Prologo, otto episodi ed epilogo: questa la struttura della tragedia pasoliniana, composta nel 1966 e edita dapprima nel 1969 in rivista “ Nuovi Argomenti” e poi in volume Garzanti “Affabulazione.Piliade” del 1977, dunque, postuma. Poche in verità le “mise en scene”, fra le quali si citerà quella, sempre del 1977, di Vittorio Gassman, ove lo stesso artista si cimenta altresì nel ruolo del Padre. Di difficile resa, essendo opera oltremodo cerebrale, incentrata intorno alla funzione stessa dell’intellettuale, che vorrebbe essere anche soggetto attivo della società, e insieme sul mistero della potenza virile e dell’elemento irrazionale che irrompe e scompone gli assetti ordinati dell’esistenza, che si vorrebbe basata su ironia e meditati e composti silenzi. Lo schema pasoliniano è chiaramente da ricondurre alla tragedia greca, con l’ombra di Sofocle che apre e chiude, e proprio nel prologo precisa che la tragedia finisce ma non comincia, avendo radici insondabili, permeata come è non solo del mito – oltre Edipo, qui in parodia, anche Eracle a confronto con il discendente Illo – ma altresì delle teorie freudiane. Quel Padre non riesce a penetrare con la ragione l’enigma filiale (atteso che è invece un mistero) e ne è ossessionato, invidia la giovinezza del giovane rampollo e il rapporto con la sua ragazza (che è definita “puttanella”), si confronta sovente con la Religione impersonata da un Reverendo, (che non riesce a dar soccorso), e arriva a donare al Figlio un coltello, oggetto simbolico, attraverso il quale è poi ferito da quella stessa sua prole. La funzione della Madre è di non comprensione di quelle maschie emozioni, dalle quali si sente tagliata fuori, e alfine si impicca, novella Giocasta. Il Figlio scappa continuamente ed è spiato nei momenti di intimità dal Padre, che infine lo uccide in modo degenere, commettendo, a suo stesso dire, regicidio.
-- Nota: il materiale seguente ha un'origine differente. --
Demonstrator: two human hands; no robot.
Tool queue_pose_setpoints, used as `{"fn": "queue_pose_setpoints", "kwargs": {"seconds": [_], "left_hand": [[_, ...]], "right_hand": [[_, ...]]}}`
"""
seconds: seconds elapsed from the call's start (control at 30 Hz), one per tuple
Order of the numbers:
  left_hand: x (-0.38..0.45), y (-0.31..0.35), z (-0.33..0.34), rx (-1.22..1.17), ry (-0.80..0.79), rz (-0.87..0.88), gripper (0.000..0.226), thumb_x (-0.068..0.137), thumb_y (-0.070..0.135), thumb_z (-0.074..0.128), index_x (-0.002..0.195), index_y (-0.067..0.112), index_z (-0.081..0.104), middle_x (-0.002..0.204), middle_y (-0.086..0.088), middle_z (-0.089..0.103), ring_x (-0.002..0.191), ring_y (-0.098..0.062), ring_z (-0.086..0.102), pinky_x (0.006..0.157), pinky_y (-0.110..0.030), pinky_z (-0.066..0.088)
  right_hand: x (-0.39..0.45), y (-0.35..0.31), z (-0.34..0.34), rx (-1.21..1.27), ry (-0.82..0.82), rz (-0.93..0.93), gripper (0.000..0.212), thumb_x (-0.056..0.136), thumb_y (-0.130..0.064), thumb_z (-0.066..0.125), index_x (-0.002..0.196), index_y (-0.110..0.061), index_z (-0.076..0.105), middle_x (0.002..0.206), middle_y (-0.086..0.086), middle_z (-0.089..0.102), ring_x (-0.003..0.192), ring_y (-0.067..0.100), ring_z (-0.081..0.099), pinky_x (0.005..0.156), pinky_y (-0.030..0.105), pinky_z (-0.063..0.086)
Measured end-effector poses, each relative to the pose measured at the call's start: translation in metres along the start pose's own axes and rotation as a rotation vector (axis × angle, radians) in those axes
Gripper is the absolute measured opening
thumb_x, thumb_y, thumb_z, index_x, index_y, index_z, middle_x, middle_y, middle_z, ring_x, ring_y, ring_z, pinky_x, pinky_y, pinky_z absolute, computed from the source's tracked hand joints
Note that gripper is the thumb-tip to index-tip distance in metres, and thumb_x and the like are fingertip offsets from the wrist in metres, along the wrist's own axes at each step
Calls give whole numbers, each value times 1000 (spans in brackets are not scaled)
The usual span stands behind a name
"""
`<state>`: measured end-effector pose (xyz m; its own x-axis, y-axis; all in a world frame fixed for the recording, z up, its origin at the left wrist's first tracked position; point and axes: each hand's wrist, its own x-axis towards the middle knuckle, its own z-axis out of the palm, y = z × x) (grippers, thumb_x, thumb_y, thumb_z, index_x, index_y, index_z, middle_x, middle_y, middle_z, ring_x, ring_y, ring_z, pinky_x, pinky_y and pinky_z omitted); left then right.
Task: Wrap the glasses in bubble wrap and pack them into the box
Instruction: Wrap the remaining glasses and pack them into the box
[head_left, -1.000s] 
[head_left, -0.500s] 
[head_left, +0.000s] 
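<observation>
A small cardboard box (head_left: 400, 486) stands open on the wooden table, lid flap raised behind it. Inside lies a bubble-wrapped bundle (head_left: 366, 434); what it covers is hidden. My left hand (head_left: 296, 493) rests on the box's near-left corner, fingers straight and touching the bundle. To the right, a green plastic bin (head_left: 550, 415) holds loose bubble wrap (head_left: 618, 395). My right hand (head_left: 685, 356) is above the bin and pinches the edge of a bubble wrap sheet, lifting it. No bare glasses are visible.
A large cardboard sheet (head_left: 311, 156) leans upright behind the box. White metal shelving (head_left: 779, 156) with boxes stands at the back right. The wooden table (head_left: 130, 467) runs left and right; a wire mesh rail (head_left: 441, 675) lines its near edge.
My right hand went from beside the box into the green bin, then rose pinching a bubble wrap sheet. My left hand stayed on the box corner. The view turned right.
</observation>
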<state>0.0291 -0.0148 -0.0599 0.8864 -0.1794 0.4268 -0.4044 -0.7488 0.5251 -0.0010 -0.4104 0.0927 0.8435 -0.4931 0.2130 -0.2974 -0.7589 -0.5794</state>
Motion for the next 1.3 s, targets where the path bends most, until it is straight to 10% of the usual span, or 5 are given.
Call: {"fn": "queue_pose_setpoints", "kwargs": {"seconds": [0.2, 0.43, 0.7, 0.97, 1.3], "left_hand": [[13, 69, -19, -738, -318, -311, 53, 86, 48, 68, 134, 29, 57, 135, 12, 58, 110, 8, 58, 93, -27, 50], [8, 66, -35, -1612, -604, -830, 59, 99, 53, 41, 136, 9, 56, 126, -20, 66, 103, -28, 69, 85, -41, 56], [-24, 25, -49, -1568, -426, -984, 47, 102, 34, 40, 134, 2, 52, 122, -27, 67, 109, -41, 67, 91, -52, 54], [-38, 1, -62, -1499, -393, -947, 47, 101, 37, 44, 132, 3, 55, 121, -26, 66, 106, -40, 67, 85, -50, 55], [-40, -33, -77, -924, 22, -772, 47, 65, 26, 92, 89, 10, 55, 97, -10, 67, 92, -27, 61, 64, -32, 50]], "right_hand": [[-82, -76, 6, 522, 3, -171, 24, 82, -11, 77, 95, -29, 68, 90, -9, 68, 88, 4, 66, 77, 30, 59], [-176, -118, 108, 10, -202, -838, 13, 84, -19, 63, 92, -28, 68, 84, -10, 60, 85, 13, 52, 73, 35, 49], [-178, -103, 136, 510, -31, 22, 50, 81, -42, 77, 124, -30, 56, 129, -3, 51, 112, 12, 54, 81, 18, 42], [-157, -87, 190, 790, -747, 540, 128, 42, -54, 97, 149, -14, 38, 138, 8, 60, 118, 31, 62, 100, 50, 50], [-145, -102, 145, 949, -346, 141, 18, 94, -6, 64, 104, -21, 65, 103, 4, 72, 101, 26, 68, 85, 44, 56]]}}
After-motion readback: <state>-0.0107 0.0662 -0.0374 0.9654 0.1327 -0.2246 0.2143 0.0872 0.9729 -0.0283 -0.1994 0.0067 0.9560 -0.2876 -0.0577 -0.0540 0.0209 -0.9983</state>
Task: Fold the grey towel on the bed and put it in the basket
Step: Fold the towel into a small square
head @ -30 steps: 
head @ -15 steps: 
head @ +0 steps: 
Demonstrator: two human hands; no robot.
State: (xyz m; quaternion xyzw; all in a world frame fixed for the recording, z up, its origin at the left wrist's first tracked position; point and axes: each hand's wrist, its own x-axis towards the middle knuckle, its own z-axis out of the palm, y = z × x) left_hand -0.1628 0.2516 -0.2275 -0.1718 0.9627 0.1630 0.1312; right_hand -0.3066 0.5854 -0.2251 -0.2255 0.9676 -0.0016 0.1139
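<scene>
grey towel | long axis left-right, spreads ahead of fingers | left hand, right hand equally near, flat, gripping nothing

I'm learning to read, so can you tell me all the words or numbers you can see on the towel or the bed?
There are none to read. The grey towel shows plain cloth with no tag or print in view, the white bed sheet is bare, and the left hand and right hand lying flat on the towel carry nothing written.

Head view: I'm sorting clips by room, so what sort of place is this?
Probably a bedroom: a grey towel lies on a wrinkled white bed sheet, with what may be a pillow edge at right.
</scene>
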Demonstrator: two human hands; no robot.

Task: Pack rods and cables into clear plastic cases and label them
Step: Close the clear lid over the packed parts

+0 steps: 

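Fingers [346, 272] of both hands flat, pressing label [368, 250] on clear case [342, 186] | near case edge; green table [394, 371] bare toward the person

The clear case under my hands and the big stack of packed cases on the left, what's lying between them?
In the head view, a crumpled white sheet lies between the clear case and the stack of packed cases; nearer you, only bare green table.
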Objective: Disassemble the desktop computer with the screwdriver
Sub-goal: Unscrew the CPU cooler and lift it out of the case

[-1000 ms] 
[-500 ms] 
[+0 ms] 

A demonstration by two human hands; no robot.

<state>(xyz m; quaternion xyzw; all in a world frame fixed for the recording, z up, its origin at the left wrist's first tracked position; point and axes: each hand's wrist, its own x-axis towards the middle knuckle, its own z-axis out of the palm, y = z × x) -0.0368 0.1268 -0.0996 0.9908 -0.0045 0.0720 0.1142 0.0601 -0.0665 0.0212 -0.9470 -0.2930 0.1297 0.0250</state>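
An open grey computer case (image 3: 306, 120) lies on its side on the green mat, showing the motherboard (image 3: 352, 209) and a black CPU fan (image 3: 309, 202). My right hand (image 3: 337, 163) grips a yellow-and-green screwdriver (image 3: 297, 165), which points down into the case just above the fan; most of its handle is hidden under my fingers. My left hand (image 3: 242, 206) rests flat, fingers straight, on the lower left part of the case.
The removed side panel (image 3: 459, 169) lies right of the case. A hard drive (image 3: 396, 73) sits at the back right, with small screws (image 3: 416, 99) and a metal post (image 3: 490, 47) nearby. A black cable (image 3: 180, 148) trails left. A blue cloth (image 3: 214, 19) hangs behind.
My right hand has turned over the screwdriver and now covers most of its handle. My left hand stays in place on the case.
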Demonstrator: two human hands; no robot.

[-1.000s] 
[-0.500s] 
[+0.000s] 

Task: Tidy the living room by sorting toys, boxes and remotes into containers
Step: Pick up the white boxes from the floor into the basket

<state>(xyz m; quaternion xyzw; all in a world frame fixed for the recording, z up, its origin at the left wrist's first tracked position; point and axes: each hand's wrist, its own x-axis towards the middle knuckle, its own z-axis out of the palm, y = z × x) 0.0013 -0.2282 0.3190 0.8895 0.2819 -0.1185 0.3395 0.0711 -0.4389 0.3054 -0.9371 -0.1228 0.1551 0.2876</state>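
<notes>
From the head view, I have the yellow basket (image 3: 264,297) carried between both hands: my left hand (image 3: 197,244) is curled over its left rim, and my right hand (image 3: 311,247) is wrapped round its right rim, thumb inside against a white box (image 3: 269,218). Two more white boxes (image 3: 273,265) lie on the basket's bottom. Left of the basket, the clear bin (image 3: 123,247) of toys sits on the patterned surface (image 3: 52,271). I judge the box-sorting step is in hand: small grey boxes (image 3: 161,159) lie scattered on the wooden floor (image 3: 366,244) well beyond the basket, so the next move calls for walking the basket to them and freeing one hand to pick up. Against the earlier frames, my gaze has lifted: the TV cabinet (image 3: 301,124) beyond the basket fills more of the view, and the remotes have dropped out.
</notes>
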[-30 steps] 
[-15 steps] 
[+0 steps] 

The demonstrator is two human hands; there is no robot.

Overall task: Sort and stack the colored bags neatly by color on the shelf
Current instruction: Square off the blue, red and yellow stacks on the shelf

Boncoddo ripercorre a suo modo la difficile traccia, ma si intuisce la sua deferenza per il grande P.P.P., ma non è certo aiutato dalle interpretazioni, quasi tutte al di sotto della accettabile sufficienza, eccettuate quelle del protagonista e del narratore; anche gli interventi musicali e canori, di per sè validi, non si armonizzano con il tutto, rimanendone staccati. Risalta in tutta evidenza come l’opera non sia riuscita a rendere l’anima pasoliniana, in una rappresentazione sfilacciata, supportata, va detto, tecnicamente da un buon utilizzo delle luci di scena – di Renzo Di Chio – che, come fiaccole, cercano di illuminare gli abissi esistenziali. Applausi misurati dal pubblico presente in sala per questo spettacolo di chiusura, fra luci e ombre, della rassegna “Laudamo Show off”.